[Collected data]
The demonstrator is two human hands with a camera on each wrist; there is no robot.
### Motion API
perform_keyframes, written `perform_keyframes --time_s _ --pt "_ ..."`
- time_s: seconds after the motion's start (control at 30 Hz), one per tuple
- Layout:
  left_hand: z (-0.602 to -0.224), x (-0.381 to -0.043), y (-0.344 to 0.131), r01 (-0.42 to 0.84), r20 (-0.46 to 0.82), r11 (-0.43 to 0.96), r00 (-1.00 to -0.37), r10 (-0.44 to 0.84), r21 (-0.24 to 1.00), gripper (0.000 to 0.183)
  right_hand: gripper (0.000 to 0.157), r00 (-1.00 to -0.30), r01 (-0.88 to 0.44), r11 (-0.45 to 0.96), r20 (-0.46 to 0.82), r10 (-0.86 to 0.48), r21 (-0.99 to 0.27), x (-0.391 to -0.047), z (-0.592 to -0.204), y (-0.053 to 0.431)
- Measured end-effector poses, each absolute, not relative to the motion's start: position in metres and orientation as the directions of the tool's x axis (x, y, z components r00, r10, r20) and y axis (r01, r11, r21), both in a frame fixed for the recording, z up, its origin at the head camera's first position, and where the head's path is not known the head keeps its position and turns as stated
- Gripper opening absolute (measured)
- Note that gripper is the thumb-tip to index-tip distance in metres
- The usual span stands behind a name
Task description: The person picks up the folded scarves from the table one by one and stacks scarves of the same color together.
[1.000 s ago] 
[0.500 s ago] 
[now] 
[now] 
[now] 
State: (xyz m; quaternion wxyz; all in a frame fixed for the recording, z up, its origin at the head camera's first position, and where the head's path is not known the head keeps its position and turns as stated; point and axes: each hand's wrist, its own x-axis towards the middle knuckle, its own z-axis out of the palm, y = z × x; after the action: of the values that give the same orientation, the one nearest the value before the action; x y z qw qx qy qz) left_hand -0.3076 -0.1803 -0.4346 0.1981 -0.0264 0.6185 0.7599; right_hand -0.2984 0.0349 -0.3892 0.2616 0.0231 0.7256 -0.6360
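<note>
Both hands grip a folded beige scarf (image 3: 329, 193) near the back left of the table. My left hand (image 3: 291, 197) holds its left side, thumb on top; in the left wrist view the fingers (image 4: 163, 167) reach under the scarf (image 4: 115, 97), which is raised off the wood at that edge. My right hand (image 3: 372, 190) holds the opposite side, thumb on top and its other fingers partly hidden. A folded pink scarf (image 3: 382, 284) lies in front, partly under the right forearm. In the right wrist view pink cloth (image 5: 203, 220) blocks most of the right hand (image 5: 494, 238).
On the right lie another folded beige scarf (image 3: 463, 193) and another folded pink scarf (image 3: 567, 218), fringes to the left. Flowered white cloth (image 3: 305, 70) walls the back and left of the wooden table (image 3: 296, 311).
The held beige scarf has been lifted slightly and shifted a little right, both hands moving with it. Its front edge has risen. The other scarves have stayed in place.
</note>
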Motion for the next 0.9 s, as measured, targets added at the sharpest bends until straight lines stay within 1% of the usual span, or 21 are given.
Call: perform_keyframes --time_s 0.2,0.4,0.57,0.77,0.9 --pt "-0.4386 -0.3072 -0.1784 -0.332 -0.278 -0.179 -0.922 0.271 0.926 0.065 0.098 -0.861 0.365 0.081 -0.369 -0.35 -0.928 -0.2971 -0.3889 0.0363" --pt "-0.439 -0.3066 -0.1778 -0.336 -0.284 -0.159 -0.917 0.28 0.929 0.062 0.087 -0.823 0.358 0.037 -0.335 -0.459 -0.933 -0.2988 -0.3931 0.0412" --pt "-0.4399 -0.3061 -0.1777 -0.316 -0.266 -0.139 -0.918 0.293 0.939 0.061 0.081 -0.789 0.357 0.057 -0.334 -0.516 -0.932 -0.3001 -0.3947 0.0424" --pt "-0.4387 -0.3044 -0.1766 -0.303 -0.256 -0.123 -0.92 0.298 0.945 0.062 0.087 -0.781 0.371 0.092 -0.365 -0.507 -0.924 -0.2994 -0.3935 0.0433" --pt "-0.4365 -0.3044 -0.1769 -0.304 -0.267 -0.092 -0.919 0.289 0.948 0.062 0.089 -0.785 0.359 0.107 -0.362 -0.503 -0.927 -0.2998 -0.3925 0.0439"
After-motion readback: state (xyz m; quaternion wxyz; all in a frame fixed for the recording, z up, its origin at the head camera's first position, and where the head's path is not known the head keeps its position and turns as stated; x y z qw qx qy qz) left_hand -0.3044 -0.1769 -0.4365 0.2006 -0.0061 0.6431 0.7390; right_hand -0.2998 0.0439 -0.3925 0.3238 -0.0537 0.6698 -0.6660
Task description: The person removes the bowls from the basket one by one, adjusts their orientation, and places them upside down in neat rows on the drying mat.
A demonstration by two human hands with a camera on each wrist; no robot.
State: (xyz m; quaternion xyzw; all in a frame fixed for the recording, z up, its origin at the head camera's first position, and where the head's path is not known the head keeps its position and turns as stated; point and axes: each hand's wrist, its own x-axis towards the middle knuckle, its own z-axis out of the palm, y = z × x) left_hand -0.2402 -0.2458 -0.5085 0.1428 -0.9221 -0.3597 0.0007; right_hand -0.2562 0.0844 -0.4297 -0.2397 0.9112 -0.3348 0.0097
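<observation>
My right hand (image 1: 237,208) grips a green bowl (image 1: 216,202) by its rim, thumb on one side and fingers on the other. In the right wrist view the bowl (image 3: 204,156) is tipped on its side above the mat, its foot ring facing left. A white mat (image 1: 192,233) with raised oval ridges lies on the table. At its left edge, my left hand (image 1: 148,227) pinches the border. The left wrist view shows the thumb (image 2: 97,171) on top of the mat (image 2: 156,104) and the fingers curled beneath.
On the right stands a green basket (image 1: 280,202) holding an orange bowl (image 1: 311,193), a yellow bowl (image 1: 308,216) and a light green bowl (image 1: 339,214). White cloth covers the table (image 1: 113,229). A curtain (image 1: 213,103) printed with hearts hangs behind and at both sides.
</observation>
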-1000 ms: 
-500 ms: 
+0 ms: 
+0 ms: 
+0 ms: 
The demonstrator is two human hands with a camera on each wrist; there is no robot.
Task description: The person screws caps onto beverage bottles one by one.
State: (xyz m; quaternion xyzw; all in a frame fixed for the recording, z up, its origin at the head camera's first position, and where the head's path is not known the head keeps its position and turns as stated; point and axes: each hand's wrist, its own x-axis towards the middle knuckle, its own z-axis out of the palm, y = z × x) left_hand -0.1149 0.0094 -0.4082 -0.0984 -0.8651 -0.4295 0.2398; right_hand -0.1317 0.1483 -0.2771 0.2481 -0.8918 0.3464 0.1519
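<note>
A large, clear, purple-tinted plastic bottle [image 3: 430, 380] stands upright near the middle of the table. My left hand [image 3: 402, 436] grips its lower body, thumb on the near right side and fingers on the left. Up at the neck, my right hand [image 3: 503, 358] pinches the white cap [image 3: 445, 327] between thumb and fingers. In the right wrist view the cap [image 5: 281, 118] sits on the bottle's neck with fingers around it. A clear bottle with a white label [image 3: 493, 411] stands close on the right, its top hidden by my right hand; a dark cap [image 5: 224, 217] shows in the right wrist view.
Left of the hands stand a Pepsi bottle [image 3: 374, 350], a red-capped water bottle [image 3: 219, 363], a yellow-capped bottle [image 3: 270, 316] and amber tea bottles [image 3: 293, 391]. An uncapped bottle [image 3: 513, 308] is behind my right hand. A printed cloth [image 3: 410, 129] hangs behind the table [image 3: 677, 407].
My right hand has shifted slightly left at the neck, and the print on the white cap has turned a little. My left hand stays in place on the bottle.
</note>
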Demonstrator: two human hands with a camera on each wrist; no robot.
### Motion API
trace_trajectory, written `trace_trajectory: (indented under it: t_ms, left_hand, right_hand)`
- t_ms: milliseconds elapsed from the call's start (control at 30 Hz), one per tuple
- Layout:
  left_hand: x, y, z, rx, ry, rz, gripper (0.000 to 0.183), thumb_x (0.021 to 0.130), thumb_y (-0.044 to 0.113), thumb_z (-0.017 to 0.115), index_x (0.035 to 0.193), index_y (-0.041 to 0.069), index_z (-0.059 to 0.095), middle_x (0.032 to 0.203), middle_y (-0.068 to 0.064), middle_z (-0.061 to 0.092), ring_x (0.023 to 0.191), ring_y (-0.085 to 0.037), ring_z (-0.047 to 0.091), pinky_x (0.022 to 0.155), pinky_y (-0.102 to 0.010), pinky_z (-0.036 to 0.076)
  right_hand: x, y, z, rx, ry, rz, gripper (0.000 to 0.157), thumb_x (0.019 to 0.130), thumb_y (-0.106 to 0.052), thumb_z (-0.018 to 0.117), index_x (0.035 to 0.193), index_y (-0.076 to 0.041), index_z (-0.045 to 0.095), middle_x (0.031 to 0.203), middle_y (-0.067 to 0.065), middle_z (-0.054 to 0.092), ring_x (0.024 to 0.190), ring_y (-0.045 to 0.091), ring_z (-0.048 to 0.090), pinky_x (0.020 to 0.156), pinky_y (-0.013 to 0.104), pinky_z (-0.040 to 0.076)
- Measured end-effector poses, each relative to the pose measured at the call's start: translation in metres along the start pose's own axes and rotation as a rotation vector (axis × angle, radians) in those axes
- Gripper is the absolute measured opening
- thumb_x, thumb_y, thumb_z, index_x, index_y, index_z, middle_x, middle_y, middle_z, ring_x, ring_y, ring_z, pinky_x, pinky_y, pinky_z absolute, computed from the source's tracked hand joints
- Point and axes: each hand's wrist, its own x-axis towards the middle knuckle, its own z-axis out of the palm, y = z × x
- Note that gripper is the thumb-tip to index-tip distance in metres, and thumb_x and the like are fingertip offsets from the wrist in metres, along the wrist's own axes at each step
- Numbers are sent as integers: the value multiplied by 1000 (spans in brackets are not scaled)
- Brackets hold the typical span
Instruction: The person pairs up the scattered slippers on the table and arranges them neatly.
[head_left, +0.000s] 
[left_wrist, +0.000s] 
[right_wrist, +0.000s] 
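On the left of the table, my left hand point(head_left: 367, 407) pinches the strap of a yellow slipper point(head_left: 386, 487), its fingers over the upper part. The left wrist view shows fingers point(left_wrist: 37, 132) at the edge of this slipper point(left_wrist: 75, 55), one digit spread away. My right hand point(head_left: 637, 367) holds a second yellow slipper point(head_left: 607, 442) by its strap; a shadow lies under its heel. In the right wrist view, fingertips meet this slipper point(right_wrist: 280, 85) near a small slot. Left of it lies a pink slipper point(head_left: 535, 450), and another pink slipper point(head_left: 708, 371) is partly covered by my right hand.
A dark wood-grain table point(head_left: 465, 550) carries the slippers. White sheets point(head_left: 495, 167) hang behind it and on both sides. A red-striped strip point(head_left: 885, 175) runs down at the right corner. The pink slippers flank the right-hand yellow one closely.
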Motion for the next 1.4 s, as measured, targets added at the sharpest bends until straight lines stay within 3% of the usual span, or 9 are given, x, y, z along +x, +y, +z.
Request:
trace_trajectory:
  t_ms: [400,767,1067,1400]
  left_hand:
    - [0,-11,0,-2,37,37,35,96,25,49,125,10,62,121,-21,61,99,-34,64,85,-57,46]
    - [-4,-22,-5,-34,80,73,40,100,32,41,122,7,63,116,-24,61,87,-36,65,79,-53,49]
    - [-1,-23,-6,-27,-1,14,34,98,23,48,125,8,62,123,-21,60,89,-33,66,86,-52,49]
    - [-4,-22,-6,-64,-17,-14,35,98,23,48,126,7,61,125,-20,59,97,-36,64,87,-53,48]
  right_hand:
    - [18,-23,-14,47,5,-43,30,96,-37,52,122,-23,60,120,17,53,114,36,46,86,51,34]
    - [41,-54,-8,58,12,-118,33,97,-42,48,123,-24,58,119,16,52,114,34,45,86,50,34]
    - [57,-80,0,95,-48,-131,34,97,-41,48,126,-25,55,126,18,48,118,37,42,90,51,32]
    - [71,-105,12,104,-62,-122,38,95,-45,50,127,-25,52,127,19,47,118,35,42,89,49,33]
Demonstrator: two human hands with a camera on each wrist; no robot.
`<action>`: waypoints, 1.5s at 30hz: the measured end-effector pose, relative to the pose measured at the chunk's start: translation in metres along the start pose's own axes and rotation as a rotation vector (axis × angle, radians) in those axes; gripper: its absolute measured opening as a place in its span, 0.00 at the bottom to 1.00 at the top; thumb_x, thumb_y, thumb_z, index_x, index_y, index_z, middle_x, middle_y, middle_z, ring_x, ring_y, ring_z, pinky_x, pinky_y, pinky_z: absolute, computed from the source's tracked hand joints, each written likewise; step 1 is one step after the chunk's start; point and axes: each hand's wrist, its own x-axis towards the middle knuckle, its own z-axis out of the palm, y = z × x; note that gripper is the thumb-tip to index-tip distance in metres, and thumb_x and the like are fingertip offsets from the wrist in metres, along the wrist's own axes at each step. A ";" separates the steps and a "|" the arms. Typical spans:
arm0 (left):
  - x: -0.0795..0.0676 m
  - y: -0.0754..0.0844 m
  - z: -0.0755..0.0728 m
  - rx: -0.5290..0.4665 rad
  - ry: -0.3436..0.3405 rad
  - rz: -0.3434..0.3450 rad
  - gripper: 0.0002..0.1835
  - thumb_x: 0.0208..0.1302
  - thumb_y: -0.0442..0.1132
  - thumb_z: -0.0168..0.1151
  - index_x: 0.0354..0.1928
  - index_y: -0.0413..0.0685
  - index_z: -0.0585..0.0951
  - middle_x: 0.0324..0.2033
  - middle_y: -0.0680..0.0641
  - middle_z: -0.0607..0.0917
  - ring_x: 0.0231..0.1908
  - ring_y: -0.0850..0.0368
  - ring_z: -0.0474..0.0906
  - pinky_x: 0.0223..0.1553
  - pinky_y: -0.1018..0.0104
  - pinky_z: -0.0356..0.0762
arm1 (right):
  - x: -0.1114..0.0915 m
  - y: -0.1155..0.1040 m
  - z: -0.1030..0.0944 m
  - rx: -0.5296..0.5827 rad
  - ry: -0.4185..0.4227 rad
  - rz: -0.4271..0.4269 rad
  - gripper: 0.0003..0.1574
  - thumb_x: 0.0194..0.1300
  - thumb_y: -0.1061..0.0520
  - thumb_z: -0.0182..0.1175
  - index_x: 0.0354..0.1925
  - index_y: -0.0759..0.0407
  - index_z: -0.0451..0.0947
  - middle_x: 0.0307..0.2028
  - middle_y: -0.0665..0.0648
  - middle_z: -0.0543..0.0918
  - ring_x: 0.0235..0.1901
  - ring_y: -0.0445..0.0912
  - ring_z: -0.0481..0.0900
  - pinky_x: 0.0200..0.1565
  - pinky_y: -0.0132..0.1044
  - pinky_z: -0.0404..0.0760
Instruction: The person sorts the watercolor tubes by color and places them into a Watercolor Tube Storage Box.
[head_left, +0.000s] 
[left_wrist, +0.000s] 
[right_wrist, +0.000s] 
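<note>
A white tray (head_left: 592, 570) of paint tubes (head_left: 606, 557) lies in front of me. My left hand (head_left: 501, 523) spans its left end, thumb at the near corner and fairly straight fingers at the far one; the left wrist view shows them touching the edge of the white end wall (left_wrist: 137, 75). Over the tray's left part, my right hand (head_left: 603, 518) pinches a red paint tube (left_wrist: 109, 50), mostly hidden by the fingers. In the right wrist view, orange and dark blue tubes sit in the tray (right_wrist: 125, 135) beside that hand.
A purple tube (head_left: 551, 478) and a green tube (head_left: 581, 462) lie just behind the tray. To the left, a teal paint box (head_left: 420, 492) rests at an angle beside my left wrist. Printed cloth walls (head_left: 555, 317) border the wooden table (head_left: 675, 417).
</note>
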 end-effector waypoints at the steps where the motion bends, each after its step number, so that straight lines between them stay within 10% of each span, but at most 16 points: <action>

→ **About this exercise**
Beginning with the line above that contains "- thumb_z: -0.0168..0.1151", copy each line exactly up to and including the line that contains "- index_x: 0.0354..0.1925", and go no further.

→ **Result**
  - thumb_z: -0.0168..0.1151
  - index_x: 0.0354..0.1928
  - index_y: -0.0413..0.0685
  - index_z: -0.0585..0.0951
  - middle_x: 0.0324..0.2033
  - middle_y: -0.0680..0.0641
  - middle_z: -0.0607..0.0917
  - ring_x: 0.0231..0.1908
  - ring_y: -0.0850..0.0368
  - ring_z: -0.0474..0.0906
  - pinky_x: 0.0223..0.1553
  - pinky_y: -0.1018..0.0104
  - pinky_z: -0.0356..0.0762
arm1 (right):
  - x: -0.1114..0.0915 m
  - y: -0.1155..0.1040 m
  - z: -0.1030..0.0944 m
  - rx: -0.5296..0.5827 rad
  - ry: -0.4185..0.4227 rad
  - rz: -0.4271..0.4269 rad
  - gripper: 0.0003..0.1574
  - thumb_x: 0.0194..0.1300
  - thumb_y: -0.1061..0.0520
  - thumb_z: -0.0182..0.1175
  - index_x: 0.0354..0.1925

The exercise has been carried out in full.